Why did God keep them waiting? There are many reasons and all we can say is that it was in the fulness of time – only God knows fully what this means:
But when the fullness of the time had come, God sent forth His Son, born of a woman, born under the law.
Gal. 4:4
But maybe we can bring in also God’s thorough preparation e.g.

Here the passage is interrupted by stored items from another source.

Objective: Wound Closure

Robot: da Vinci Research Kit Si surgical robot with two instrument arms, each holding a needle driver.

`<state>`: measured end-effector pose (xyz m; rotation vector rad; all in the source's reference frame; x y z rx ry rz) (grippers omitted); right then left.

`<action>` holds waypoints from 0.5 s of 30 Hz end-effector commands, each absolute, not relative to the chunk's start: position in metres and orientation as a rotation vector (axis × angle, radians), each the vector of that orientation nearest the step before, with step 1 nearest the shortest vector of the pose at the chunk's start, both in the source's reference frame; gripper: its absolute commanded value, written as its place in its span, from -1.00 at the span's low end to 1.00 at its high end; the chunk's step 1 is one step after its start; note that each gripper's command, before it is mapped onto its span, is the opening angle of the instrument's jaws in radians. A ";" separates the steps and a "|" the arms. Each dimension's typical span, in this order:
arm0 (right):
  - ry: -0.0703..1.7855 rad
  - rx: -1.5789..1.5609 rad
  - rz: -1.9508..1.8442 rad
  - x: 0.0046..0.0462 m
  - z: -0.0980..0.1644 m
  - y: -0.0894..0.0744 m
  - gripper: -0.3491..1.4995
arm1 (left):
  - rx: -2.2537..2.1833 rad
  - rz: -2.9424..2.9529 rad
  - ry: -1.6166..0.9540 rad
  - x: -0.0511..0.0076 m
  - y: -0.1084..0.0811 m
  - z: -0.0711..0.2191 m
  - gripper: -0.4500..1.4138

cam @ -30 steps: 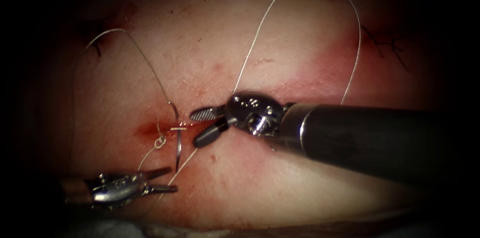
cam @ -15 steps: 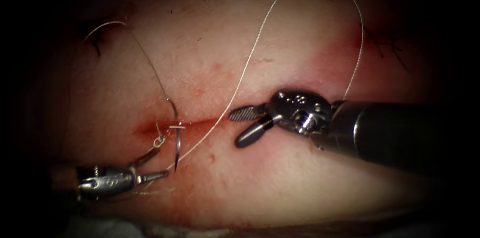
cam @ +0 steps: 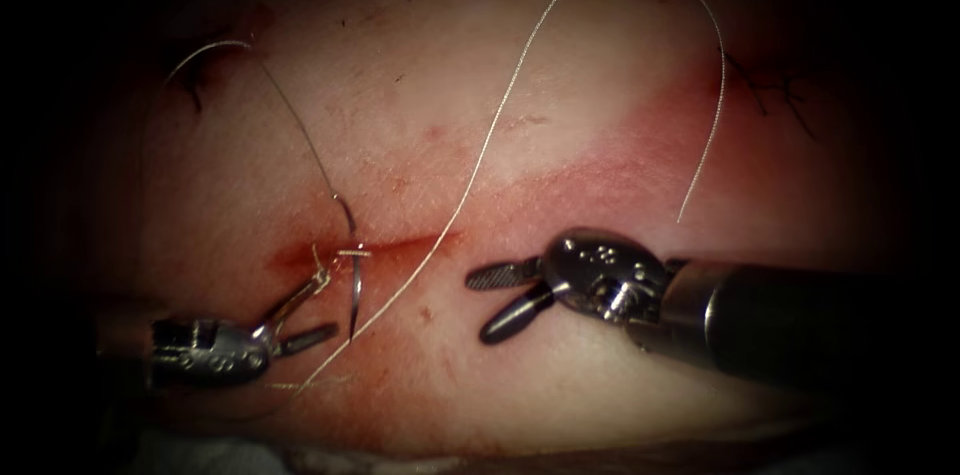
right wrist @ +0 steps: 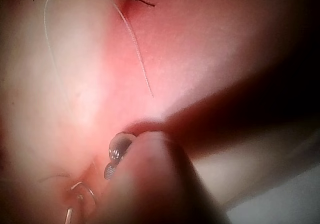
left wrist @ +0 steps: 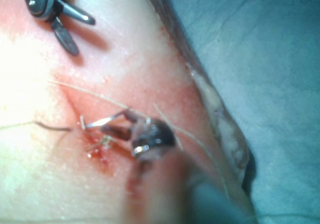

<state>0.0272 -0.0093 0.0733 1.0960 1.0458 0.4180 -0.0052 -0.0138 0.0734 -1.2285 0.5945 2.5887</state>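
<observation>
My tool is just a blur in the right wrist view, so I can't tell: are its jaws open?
Observer: Yes. In the endoscope view the right tool has its jaws open and holds nothing.
Operator: Where is the other tool?
Observer: The left tool is to the left of yours, jaws open, holding nothing. Its upper jaw reaches the small loop of thread at the cut.
Operator: Who has the needle?
Observer: Nobody. The needle stands at the cut's left end and seems to be stuck through the tissue.
</observation>
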 end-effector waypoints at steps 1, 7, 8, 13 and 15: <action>1.049 1.101 0.418 0.0279 0.074 -0.010 0.82 | -1.232 2.602 0.603 -0.0060 -0.015 0.074 -0.04; 1.054 1.109 0.411 0.0274 0.074 -0.011 0.82 | -1.216 2.743 0.756 -0.0060 -0.014 0.076 -0.17; 1.057 1.108 0.413 0.0273 0.074 -0.011 0.82 | -1.217 2.748 0.762 -0.0059 -0.014 0.077 -0.19; 1.059 1.109 0.413 0.0272 0.073 -0.011 0.82 | -1.230 2.764 0.772 -0.0062 -0.014 0.077 -0.19; 1.065 1.111 0.415 0.0272 0.074 -0.011 0.82 | -1.243 2.771 0.773 -0.0069 -0.015 0.077 -0.13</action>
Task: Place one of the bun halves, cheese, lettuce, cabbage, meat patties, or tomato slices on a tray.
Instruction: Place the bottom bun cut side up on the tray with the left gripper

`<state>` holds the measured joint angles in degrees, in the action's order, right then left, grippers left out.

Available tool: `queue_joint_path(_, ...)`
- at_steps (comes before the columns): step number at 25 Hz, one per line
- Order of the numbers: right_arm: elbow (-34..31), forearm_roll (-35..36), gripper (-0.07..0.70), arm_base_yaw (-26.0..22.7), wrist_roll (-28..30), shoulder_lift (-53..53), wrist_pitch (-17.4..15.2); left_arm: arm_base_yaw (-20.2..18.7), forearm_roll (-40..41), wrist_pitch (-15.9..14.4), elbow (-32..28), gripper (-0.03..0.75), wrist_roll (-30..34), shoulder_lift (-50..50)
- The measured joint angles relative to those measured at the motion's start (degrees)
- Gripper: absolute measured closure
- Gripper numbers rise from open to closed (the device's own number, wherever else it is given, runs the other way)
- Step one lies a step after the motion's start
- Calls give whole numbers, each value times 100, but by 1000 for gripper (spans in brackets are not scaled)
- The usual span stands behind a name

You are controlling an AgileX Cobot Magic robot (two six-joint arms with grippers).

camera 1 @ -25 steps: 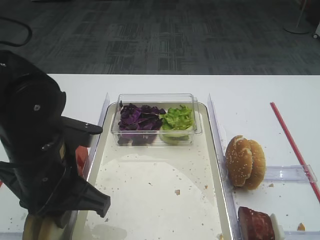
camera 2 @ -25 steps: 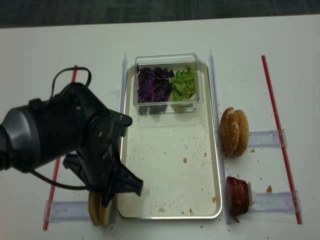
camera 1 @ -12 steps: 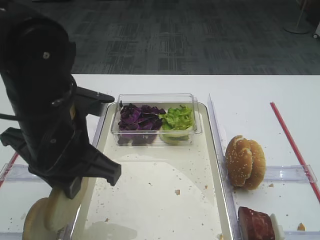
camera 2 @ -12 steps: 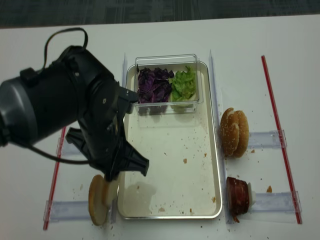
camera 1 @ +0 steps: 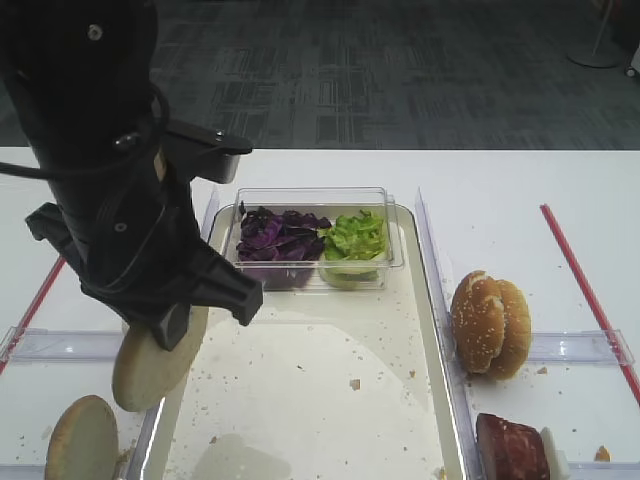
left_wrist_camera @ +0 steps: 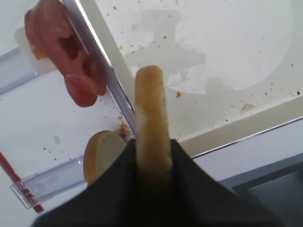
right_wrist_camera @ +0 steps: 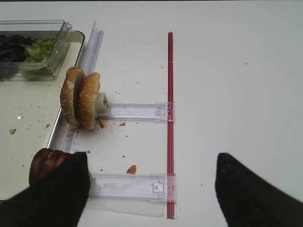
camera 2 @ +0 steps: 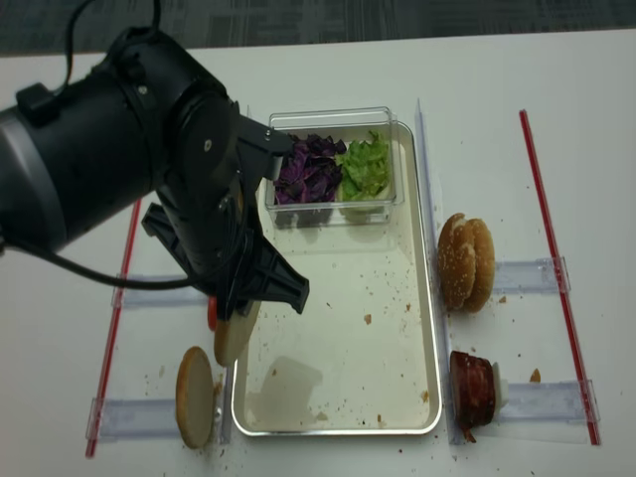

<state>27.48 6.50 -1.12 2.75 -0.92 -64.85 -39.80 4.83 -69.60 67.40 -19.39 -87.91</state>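
My left gripper (left_wrist_camera: 152,158) is shut on a plain bun half (left_wrist_camera: 150,109), held on edge in the air over the left rim of the metal tray (camera 2: 422,298). From above, that bun half (camera 2: 233,338) hangs below the black arm. Another bun half (camera 2: 196,396) stands in the holder at front left. Tomato slices (left_wrist_camera: 66,56) lie left of the tray. Cabbage (camera 1: 275,235) and lettuce (camera 1: 352,235) fill a clear box at the tray's far end. Meat patties (camera 2: 472,390) sit at front right. Cheese is out of view. My right gripper (right_wrist_camera: 151,189) is open above the table.
Two sesame-seeded bun halves (camera 1: 490,322) stand on edge right of the tray. Clear plastic holders (right_wrist_camera: 137,111) and red strips (right_wrist_camera: 170,118) lie on the white table. The left arm's black body (camera 1: 110,190) hides the table's left side.
My left gripper has lifted the bun half out of the front-left holder and carried it up and toward the tray's left rim. The other bun half stayed put.
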Motion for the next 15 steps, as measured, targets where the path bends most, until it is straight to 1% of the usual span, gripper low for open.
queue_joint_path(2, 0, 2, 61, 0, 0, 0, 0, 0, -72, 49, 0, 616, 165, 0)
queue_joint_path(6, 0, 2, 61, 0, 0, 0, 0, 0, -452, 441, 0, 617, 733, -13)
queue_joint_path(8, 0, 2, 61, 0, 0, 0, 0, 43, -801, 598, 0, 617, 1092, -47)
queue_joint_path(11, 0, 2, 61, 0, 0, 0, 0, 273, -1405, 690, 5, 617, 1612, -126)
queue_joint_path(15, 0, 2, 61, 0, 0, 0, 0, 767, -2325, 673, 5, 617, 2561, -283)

For the effective spread of the Gospel:
- The spread of the Greek language throughout the civilised world;
- The presence of Jewish synagogues in many places [see e.g. Acts 17:1-4];
- The network of Roman roads
- ‘Pax Romana’ and the results of this peace (stable government, better communications systems, safer and easier travel made it easier for the spread of the gospel
(based on H. Hendriksen – Galatians).
Seize the moment
I have a concern based on what I have consistently read about Revival and it’s this: When God sends the next one, we in the church might turn out to be its greatest opponents. So let us resolve at Bethel not to rush too quickly to the conclusion: “This is not of God”. But let us examine it and especially discern what is its fruit (cf. Matt. 7:15-20). Think of how Saul of Tarsus severely opposed the new thing God was doing (Acts 9:1-2) and yet the Lord eventually used him more than any other in the spread of His Good-News. It might be that you have been prepared by God for such a time as this (Esther 4:14), Amen!
Quote for Week
“Waiting is not just something we have to do until we get what we want. Waiting is part of the process of becoming what [and who] God wants us to be”
J. Ortberg
Verse of Week
I wait for the Lord, my whole being waits, and in His word I put my hope. I wait for the Lord more than watchmen wait for the morning, more than watchmen wait for the morning.
Psalm 130:5-6
Let’s Pray
Heavenly Father, let Your will be done here on earth as it is in heaven and thoroughly prepare Your Church for all You are seeking to do in the coming years. Give grace, to each one of us, to patiently wait on You and Your perfect timing, in Jesus Christ, Amen.